The task: Write the data below out in full, exactly as it stands.

--- Exercise data Enclosed Below ---

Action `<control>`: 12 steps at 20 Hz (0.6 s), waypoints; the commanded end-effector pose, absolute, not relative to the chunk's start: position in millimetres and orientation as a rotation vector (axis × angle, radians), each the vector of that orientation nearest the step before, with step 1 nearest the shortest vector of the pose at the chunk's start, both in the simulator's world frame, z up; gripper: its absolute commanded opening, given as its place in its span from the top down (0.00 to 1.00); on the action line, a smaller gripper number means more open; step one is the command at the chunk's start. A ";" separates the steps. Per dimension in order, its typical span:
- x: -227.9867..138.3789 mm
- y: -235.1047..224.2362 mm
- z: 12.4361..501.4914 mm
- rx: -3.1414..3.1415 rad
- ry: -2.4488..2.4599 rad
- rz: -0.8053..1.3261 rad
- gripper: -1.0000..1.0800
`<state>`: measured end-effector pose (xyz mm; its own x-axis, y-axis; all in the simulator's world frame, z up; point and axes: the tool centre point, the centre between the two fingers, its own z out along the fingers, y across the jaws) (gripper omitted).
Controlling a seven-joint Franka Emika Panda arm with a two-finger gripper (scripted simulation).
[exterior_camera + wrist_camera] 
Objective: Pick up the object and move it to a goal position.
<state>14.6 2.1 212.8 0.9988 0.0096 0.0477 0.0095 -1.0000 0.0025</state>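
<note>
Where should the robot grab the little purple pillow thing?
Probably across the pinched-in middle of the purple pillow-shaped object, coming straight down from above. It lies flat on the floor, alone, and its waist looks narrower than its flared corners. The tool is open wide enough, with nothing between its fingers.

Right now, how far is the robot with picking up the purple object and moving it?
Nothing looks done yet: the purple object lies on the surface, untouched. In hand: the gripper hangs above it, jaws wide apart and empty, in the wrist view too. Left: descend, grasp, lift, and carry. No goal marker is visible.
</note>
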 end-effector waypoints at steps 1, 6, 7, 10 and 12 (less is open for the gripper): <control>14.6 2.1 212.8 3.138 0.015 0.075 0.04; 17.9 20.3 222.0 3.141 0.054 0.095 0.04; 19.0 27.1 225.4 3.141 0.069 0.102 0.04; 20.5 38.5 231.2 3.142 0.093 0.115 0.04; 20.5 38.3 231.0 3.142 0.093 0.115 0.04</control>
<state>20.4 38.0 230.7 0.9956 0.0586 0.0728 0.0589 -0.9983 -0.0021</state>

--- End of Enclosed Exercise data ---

Response to this task:
Action `<control>`: 12 steps at 20 Hz (0.6 s), waypoints; the commanded end-effector pose, absolute, not relative to the chunk's start: position in millimetres and orientation as a rotation vector (axis × angle, radians), each the vector of that orientation nearest the step before, with step 1 nearest the shortest vector of the pose at the chunk's start, both in the simulator's world frame, z up; gripper: its absolute commanded opening, given as its place in its span from the top down (0.00 to 1.00); on the action line, a smaller gripper number means more open; step one is the command at the chunk's start. A ";" separates the steps. Per dimension in order, its typical span:
- x: -227.9867..138.3789 mm
- y: -235.1047..224.2362 mm
- z: 12.4361..501.4914 mm
- rx: -3.1414..3.1415 rad
- ry: -2.4488..2.4599 rad
- rz: -0.8053..1.3261 rad
- gripper: -1.0000..1.0800
`<state>`: measured end-effector pose (xyz mm; its own x-axis, y-axis; all in the simulator's world frame, z up; point and axes: the tool centre point, the centre between the two fingers, its own z out along the fingers, y across the jaws) (gripper omitted).
Controlling a seven-joint Franka Emika Panda arm with a two-finger gripper (scripted simulation).
[exterior_camera + wrist_camera] 
Objective: Pick up the object and move it to a goal position.
<state>14.6 2.1 212.8 0.9988 0.0096 0.0477 0.0095 -1.0000 0.0025</state>
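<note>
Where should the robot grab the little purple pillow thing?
Probably across the pinched-in middle of the purple pillow-shaped object, coming straight down from above. It lies flat on the floor, alone, and its waist looks narrower than its flared corners. The tool is open wide enough, with nothing between its fingers.

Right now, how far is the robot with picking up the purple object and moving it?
Nothing looks done yet: the purple object lies on the surface, untouched. In hand: the gripper hangs above it, jaws wide apart and empty, in the wrist view too. Left: descend, grasp, lift, and carry. No goal marker is visible.
</note>
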 end-effector waypoints at steps 1, 6, 7, 10 and 12 (less is open for the gripper): <control>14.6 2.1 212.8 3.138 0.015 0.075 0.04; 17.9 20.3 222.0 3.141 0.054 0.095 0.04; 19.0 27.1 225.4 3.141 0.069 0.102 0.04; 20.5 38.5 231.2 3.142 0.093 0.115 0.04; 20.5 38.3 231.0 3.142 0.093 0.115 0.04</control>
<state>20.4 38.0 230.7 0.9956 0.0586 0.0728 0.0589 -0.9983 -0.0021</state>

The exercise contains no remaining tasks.